▸ **WHAT TO WORK ON**:
Any picture in the data below should be skipped, while every line is repeated exactly.
----
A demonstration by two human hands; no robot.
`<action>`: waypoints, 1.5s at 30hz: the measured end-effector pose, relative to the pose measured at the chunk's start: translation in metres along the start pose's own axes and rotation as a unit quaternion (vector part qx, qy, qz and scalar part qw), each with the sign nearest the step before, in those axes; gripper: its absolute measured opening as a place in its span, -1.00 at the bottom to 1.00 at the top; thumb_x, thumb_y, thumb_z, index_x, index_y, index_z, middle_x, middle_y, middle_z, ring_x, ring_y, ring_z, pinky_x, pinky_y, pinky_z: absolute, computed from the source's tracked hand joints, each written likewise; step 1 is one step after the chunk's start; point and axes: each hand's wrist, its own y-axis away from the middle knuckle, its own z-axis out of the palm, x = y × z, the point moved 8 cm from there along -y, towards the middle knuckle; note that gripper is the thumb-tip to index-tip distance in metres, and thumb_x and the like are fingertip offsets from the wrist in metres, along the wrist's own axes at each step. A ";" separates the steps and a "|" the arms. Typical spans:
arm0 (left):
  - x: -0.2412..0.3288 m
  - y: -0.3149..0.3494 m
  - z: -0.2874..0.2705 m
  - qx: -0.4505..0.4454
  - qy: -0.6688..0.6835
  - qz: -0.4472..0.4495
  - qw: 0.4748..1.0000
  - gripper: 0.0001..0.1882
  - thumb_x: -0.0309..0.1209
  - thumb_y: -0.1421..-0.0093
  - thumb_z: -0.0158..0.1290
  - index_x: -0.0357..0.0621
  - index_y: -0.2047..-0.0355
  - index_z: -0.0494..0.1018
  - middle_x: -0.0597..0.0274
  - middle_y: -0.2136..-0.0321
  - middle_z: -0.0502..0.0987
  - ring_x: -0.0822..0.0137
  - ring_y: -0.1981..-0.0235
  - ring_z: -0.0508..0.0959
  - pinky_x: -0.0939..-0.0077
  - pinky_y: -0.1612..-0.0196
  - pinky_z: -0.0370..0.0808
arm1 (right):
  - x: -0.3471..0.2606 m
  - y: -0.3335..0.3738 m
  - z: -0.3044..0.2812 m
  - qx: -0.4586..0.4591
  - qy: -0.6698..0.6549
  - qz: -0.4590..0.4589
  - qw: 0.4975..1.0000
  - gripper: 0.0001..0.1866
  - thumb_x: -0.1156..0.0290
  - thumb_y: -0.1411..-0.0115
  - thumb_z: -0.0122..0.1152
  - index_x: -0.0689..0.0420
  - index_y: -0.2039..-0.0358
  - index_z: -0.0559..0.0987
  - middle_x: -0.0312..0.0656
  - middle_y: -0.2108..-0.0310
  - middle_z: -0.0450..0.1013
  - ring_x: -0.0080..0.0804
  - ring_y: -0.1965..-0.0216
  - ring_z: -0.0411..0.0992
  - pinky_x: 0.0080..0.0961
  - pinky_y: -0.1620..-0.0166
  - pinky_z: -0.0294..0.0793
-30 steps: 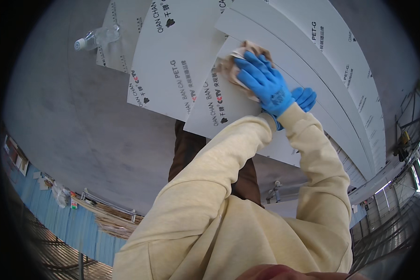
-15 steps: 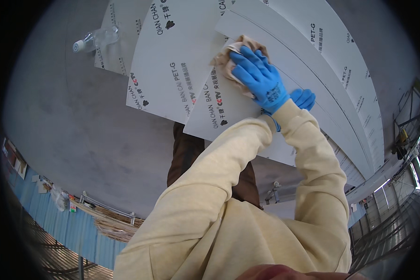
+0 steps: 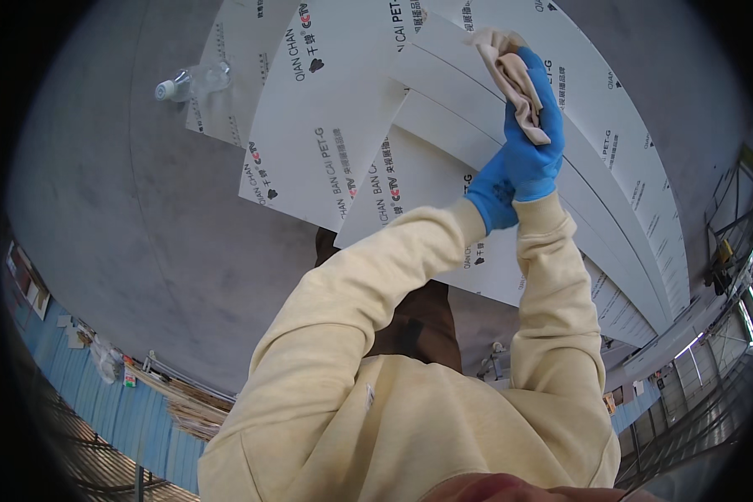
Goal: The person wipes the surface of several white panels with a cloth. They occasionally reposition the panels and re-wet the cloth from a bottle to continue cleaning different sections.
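Observation:
My right hand (image 3: 540,117), in a blue glove, is closed on a crumpled beige cloth (image 3: 510,75) above the white panels. My left hand (image 3: 492,194), gloved in the same blue, lies beside the right wrist and partly behind it. Its fingers are hidden, so I cannot tell whether they grip a panel edge. Under both hands a plain white panel strip (image 3: 452,105) runs diagonally toward the lower right. It overlaps white sheets printed with dark lettering, such as the large printed sheet (image 3: 301,159) to the left.
A clear plastic bottle (image 3: 197,82) with a white cap lies at the left edge of the sheets. Grey floor (image 3: 100,209) spreads to the left. Long thin strips of material (image 3: 197,406) lie by a blue corrugated wall (image 3: 117,418) at the lower left.
My right hand has lifted and moved up and right with the cloth, turning side-on. My left hand has drawn back left. The bottle and sheets appear slightly shifted right in the view.

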 end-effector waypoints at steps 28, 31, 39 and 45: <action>0.037 -0.020 -0.038 0.118 -0.671 0.042 0.731 -0.29 0.04 -0.43 -0.28 0.06 -0.49 -0.05 0.04 -0.51 -0.02 0.06 -0.52 -0.03 0.06 -0.54 -0.12 | 0.009 -0.041 0.116 -0.169 0.202 -0.231 0.936 -0.51 0.41 -0.18 0.30 -0.05 -0.14 0.50 -0.16 -0.39 0.29 -0.05 -0.40 0.25 -0.10 -0.37 0.31; 0.032 -0.028 -0.036 0.061 -0.660 0.033 0.748 -0.27 0.03 -0.43 -0.28 0.03 -0.50 -0.08 -0.01 -0.52 -0.08 0.01 -0.53 -0.04 -0.06 -0.54 -0.17 | 0.007 -0.033 0.114 -0.218 0.218 -0.224 0.925 -0.50 0.42 -0.18 0.30 -0.05 -0.15 0.48 -0.18 -0.40 0.27 -0.07 -0.41 0.23 -0.07 -0.36 0.31; 0.014 -0.023 -0.032 0.142 -0.647 0.049 0.747 -0.26 0.03 -0.43 -0.28 -0.07 -0.50 -0.02 -0.08 -0.52 -0.08 -0.10 -0.53 -0.07 -0.08 -0.53 -0.15 | 0.004 0.013 0.085 -0.328 0.169 -0.188 0.910 -0.55 0.43 -0.23 0.24 -0.04 -0.15 0.52 -0.16 -0.40 0.28 -0.09 -0.43 0.21 -0.06 -0.35 0.33; 0.049 -0.012 -0.039 0.107 -0.707 0.090 0.693 -0.26 0.02 -0.41 -0.33 -0.16 -0.47 0.06 -0.19 -0.49 -0.03 -0.19 -0.52 -0.07 -0.04 -0.54 -0.14 | -0.005 -0.012 0.129 -0.270 0.184 -0.215 0.920 -0.55 0.34 -0.25 0.29 -0.10 -0.16 0.51 -0.23 -0.40 0.29 -0.13 -0.45 0.17 -0.08 -0.39 0.28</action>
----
▸ **RESULT BELOW**:
A demonstration by two human hands; no robot.
`<action>`: waypoints, 1.5s at 30hz: the measured end-effector pose, relative to the pose measured at the chunk's start: translation in metres along the start pose's own axes and rotation as a unit quaternion (vector part qx, qy, qz and scalar part qw), each with the sign nearest the step before, in those axes; gripper: its absolute measured opening as a place in its span, -1.00 at the bottom to 1.00 at the top; thumb_x, thumb_y, thumb_z, index_x, index_y, index_z, middle_x, middle_y, middle_z, ring_x, ring_y, ring_z, pinky_x, pinky_y, pinky_z: absolute, computed from the source's tracked hand joints, each written likewise; step 1 is one step after the chunk's start; point and axes: each hand's wrist, its own y-axis away from the middle knuckle, its own z-axis out of the palm, x = y × z, the point moved 8 cm from there along -y, towards the middle knuckle; note that gripper is the thumb-tip to index-tip distance in metres, and thumb_x and the like are fingertip offsets from the wrist in metres, along the wrist's own axes at each step. A ";" separates the steps and a "|" the arms. Typical spans:
arm0 (left):
  - x: -0.2412..0.3288 m
  - y: -0.3149..0.3494 m
  - z: -0.2874..0.2705 m
  - qx: -0.4505..0.4454
  - qy: -0.6688..0.6835
  - qz: -0.4472..0.4495
  - qw: 0.4748..1.0000
  - gripper: 0.0001..0.1882
  - thumb_x: -0.0309..0.1209
  - thumb_y: -0.1421..-0.0093
  - thumb_z: -0.0158..0.1290
  - index_x: -0.0357..0.0621
  - index_y: -0.2047..-0.0355
  - index_z: -0.0494..0.1018
  - middle_x: -0.0597..0.0274
  - middle_y: -0.2136..-0.0321
  - middle_z: -0.0502..0.0987
  - ring_x: -0.0822..0.0137
  - ring_y: -0.1981..-0.0235
  - ring_z: -0.0508..0.0959
  - pinky_x: -0.0939..-0.0077
  - pinky_y: -0.1612..-0.0196
  - pinky_z: -0.0370..0.0808
arm1 (right):
  - x: -0.3471..0.2606 m
  - y: -0.3335..0.3738 m
  - z: -0.3044..0.2812 m
  - qx: -0.4586..0.4591
  - qy: -0.6698..0.6549
  - qz: -0.4590..0.4589
  - qw: 0.4975..1.0000
  - gripper: 0.0001..0.1866
  - thumb_x: -0.1156..0.0290
  - thumb_y: -0.1411..-0.0115
  - thumb_z: -0.0122..0.1152
  - index_x: -0.0689..0.0420
  - index_y: -0.2039..-0.0358
  - index_z: -0.0559..0.0987
  - middle_x: -0.0312..0.0656
  - middle_y: -0.2108..-0.0310
  - middle_z: -0.0450..0.1013
  - ring_x: -0.0080..0.0804
  - ring_y: -0.1965..-0.0216
  - ring_z: -0.0411..0.0992
  - pinky_x: 0.0080..0.0961
  - pinky_y: -0.1620..-0.0166
  - pinky_z: -0.0294..0.0793
-30 steps: 
-15 steps: 
+0 steps: 
Goal: The person wipes the surface of several white panels with a cloth. They occasionally reposition the panels and re-wet the cloth from a bottle to continue cleaning different sections.
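Observation:
My right hand (image 3: 540,117), in a blue glove, is closed on a crumpled beige cloth (image 3: 510,75) above the white panels. My left hand (image 3: 492,194), gloved in the same blue, lies beside the right wrist and partly behind it. Its fingers are hidden, so I cannot tell whether they grip a panel edge. Under both hands a plain white panel strip (image 3: 452,105) runs diagonally toward the lower right. It overlaps white sheets printed with dark lettering, such as the large printed sheet (image 3: 301,159) to the left.
A clear plastic bottle (image 3: 197,82) with a white cap lies at the left edge of the sheets. Grey floor (image 3: 100,209) spreads to the left. Long thin strips of material (image 3: 197,406) lie by a blue corrugated wall (image 3: 117,418) at the lower left.
My right hand has lifted and moved up and right with the cloth, turning side-on. My left hand has drawn back left. The bottle and sheets appear slightly shifted right in the view.
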
 end-effector waypoints at steps 28, 31, 39 and 45: <action>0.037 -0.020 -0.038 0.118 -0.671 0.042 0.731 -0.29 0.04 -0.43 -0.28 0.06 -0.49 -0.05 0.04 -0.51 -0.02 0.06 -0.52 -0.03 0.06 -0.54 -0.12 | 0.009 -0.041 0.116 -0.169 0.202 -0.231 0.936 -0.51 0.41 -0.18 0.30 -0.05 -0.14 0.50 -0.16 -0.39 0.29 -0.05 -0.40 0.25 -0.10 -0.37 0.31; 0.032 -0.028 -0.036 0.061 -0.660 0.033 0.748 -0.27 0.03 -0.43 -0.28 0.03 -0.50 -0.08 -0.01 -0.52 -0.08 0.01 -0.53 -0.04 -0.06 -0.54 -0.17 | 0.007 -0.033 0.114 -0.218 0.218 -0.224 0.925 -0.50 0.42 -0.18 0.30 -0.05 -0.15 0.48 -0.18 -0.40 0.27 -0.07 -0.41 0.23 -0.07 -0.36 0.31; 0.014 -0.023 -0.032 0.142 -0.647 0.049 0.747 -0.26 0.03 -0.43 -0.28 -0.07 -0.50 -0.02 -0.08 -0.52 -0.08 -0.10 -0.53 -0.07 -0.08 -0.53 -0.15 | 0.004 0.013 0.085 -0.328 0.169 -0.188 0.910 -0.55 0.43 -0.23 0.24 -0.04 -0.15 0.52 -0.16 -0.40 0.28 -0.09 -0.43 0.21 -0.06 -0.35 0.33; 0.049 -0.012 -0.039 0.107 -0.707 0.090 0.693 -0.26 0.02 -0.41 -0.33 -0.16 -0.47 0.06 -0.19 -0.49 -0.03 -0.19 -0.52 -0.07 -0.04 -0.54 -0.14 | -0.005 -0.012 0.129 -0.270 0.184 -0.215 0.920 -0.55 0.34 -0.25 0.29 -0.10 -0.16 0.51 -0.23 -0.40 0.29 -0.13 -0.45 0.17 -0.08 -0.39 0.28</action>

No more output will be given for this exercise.